France

Pourquoi les «street medics» sont devenus indispensables dans les manifestations

Antoine Hasday, mis à jour le 14.06.2016 à 14 h 04

La mobilisation contre la loi Travail a donné lieu à quelques rassemblements très mouvementés. Aux premières loges, des bénévoles qui se sont donnés pour mission de soigner les manifestants blessés. Ils racontent.

Le 2 juin à Nantes I JEAN-SEBASTIEN EVRARD / AFP

Le 2 juin à Nantes I JEAN-SEBASTIEN EVRARD / AFP

Dans les cortèges, on les reconnaît généralement à leurs brassards à croix rouge, symbole universel des soignants. Les street medics sont des bénévoles qui prodiguent les premiers soins aux personnes blessées lors des manifestations, le plus souvent par les forces de l’ordre. Ce sont donc des témoins privilégiés des violences policières.

La plupart des médics n'ont pas de véritable formation médicale. «On apprend sur le tas, ou au travers d'atelier de formation au secourisme et au déplacement collectif, pour savoir comment gérer le stress ou réagir en cas de mouvement de foule», explique Noémie*, médic depuis le mois d’avril. Leur identification est également variable: «Ça dépend des manifestations. Parfois je mets juste un brassard, parfois rien du tout. Il y a des street médics qui sont tagués de partout mais parfois c'est mieux de se fondre dans la foule», raconte Noémie.

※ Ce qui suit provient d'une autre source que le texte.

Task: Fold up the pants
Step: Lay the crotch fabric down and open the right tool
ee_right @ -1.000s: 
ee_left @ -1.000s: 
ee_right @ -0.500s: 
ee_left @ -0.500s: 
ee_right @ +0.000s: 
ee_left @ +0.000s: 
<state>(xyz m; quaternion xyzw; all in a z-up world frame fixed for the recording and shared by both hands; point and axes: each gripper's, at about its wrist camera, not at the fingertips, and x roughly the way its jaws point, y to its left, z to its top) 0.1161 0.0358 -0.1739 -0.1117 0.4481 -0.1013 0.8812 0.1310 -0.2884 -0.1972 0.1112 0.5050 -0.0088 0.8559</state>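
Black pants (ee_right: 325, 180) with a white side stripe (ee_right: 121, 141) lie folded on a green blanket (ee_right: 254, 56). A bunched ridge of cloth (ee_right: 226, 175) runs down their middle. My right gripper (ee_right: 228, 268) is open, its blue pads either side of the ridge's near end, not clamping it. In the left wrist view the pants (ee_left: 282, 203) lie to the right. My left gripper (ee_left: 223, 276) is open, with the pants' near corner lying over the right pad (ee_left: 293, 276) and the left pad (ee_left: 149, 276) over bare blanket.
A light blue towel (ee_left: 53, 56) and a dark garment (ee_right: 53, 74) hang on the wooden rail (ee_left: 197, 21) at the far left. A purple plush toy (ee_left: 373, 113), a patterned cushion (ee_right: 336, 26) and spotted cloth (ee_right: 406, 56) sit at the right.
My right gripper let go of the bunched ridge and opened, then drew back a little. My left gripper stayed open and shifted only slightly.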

Robin*, street médic depuis le début du mouvement Nuit Debout, cherche toujours à être «le plus visible possible». Si certains médics s’équipent avec des protections conséquentes (casques, protège-tibias…), Robin et Noémie ne portent qu’un masque pour limiter l’exposition aux gaz lacrymogènes.

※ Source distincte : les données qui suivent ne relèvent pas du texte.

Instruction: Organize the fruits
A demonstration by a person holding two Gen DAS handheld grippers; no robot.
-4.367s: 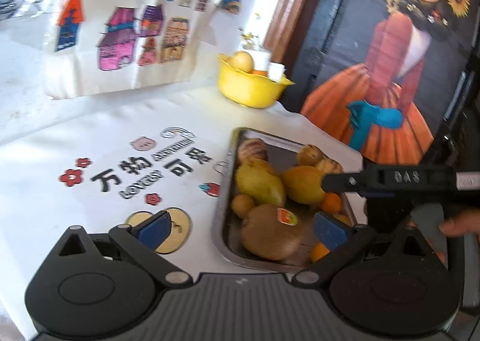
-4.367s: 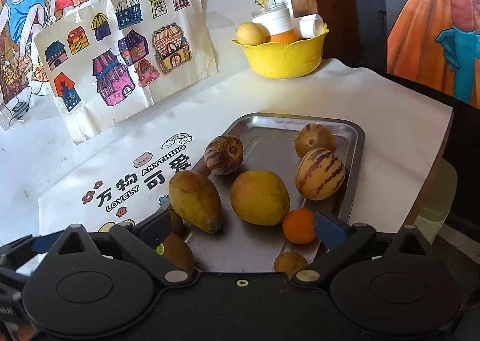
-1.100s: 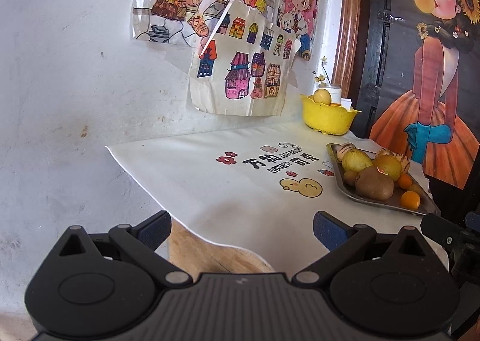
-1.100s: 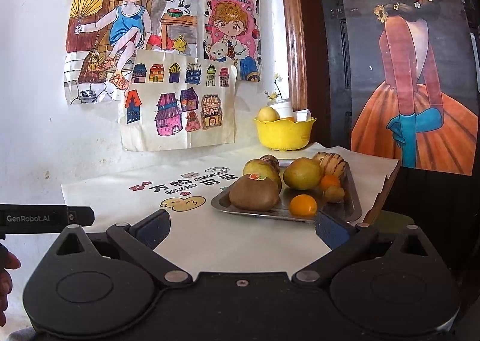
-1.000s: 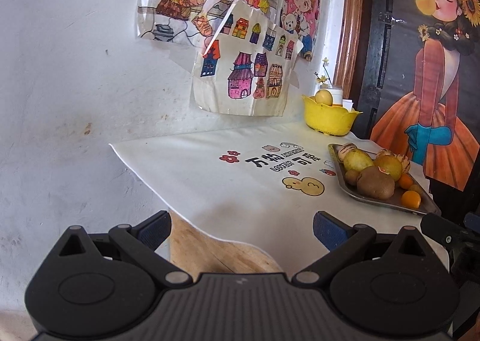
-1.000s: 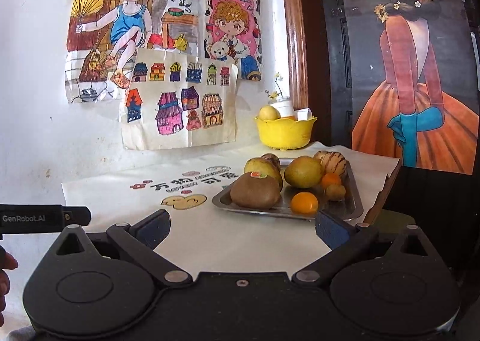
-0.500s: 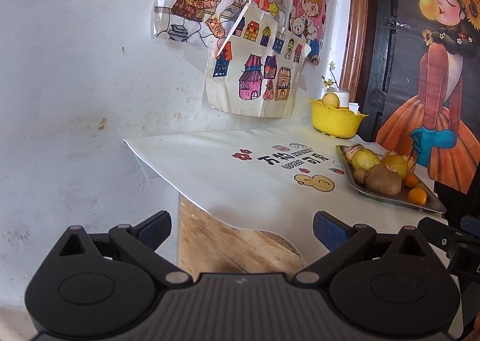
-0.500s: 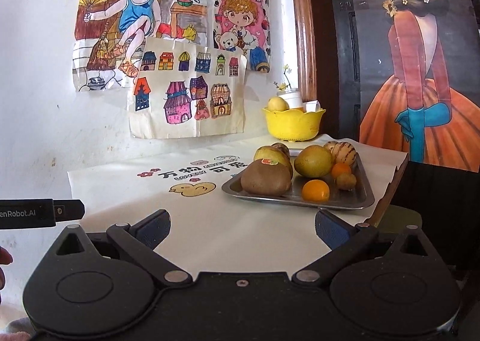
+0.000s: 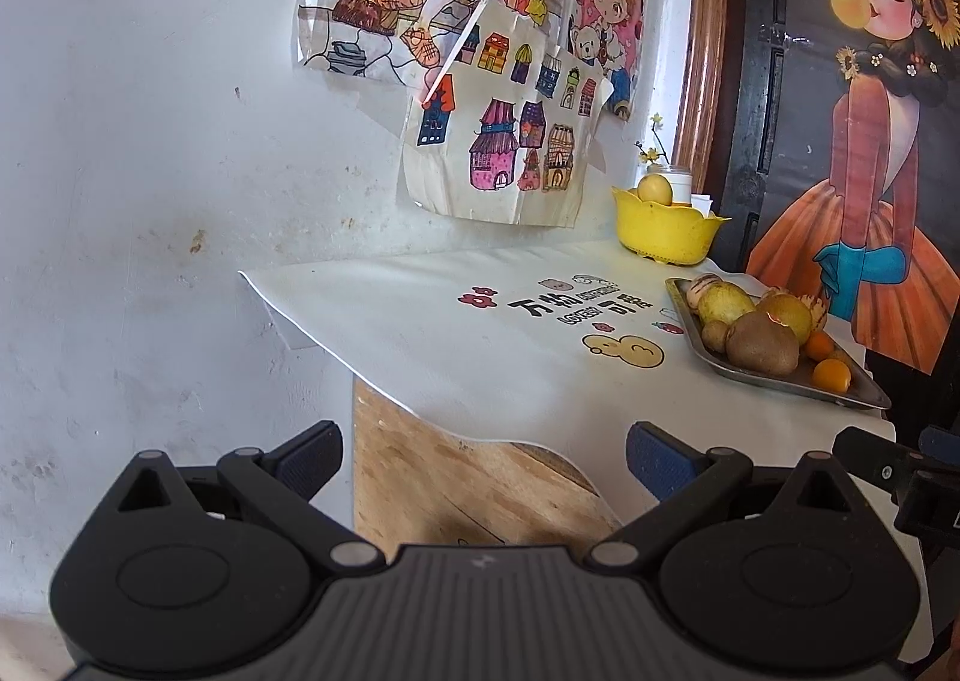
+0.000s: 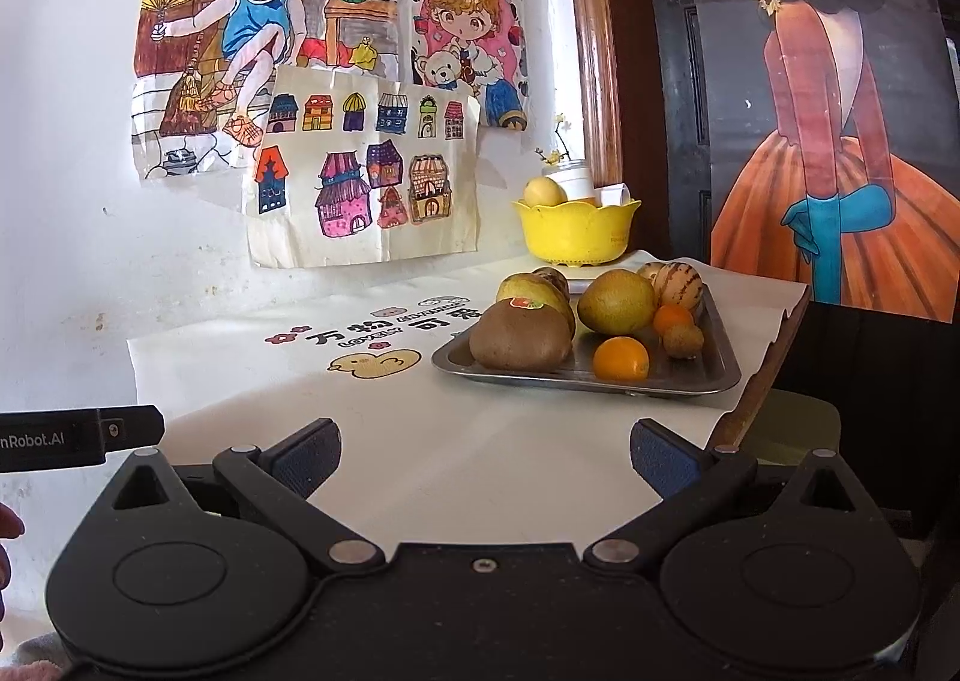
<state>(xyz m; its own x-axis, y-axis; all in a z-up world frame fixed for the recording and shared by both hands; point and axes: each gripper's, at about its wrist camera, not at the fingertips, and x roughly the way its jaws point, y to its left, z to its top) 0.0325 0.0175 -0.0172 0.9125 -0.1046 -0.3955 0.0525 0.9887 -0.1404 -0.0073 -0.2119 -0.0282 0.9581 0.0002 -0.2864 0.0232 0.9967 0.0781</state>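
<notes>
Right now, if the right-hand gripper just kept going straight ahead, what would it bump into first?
Probably the metal tray with the big brown fruit at its near end; the open right gripper has only bare tablecloth before that. Depth is uncertain.

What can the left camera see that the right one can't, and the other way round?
Only the left camera shows bare wood where the cloth ends, and a stretch of plain wall on its left. Only the right camera shows the sticker on the kiwi and a fingertip at its left edge. Both show the tray of fruit, the yellow bowl, the drawings and open, empty grippers: left, right.
</notes>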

Dans leur sac à dos, ils transportent tout un nécessaire à pharmacie. Pour soigner les plaies et les coupures, compresses, pansements, antiseptique et bandes. Pour les gaz lacrymogènes, sérum physiologique, jus de citron, masques médicaux et parfois une solution eau/Maalox (médicament antiacide). «On l'utilise sur le visage en vaporisation. Comme on a une sensation de brûlure, ça soulage», explique Robin. Certains médics administrent des médicaments. Pas lui. «Certains emportent de la ventoline par exemple, personnellement je suis contre. On n'est pas médecins et on ne peut pas donner des médicaments comme ça.»

Plaies, hématomes, traumatismes

Les blessures traitées par les médics sont multiples. Noémie évoque «surtout des plaies ou des hématomes, causés par les projectiles des grenades ou les palets brûlants des lacrymos. Il y a parfois des traumatismes plus importants, surtout au crâne. À cause des coups de matraques ou, dernièrement, une grenade de désencerclement». Robin cite «des brûlures, des hématomes, des coupures». Parfois, c'est plus grave, comme cet homme aux doigts partiellement arrachés: «Le type a voulu ramasser une grenade et ça lui a explosé dans la main.»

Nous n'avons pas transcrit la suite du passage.